**What needs to be done**
Report the count of lines containing the word "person" in these records, with no other text.

**Given records**
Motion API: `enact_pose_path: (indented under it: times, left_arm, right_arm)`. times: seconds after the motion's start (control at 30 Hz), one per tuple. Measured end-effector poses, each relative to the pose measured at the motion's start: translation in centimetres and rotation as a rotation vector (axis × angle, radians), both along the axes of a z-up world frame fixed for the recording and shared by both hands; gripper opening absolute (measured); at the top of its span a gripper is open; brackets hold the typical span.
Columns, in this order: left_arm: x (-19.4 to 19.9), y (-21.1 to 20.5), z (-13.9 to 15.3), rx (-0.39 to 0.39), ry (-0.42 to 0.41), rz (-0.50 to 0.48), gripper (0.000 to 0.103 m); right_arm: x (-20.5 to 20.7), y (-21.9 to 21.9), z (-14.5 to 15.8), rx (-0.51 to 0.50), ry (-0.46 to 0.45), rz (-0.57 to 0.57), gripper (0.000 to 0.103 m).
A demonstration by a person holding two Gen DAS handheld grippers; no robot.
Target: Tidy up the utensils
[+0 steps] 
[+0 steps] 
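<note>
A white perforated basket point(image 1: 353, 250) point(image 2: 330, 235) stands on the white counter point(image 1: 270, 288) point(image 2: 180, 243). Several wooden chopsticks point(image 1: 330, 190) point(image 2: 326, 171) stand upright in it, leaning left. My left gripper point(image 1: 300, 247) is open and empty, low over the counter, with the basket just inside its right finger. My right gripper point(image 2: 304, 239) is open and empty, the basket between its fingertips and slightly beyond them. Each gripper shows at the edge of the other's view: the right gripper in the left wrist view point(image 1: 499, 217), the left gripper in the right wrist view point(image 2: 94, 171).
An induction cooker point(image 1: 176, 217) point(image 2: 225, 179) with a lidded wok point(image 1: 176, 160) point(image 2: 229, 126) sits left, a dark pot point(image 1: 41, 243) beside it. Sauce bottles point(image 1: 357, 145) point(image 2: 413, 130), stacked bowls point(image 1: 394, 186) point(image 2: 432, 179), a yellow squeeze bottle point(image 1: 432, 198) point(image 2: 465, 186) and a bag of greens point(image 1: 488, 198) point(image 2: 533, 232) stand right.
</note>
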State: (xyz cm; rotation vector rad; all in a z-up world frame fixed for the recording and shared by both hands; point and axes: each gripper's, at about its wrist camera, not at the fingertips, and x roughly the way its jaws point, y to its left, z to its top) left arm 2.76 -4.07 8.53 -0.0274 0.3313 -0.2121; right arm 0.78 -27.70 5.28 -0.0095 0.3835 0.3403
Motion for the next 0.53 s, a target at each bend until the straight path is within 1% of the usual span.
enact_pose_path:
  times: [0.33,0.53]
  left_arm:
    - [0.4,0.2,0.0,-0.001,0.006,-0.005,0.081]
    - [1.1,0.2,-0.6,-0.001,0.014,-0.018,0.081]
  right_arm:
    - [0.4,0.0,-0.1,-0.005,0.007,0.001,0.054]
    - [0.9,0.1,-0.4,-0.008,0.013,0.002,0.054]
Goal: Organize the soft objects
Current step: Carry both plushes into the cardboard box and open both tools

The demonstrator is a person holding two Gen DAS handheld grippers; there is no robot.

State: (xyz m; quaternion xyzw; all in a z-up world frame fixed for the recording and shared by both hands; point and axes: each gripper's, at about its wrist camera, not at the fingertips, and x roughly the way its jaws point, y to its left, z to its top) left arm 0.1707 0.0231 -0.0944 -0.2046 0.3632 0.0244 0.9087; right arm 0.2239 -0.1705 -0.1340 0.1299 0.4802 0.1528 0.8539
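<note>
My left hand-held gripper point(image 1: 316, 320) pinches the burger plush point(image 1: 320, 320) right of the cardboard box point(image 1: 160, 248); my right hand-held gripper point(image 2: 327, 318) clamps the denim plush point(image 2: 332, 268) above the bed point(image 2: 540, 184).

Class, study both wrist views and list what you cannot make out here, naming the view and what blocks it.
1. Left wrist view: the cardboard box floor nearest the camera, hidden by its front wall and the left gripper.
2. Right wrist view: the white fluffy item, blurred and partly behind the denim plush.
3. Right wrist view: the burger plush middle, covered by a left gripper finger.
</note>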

**Written reply**
2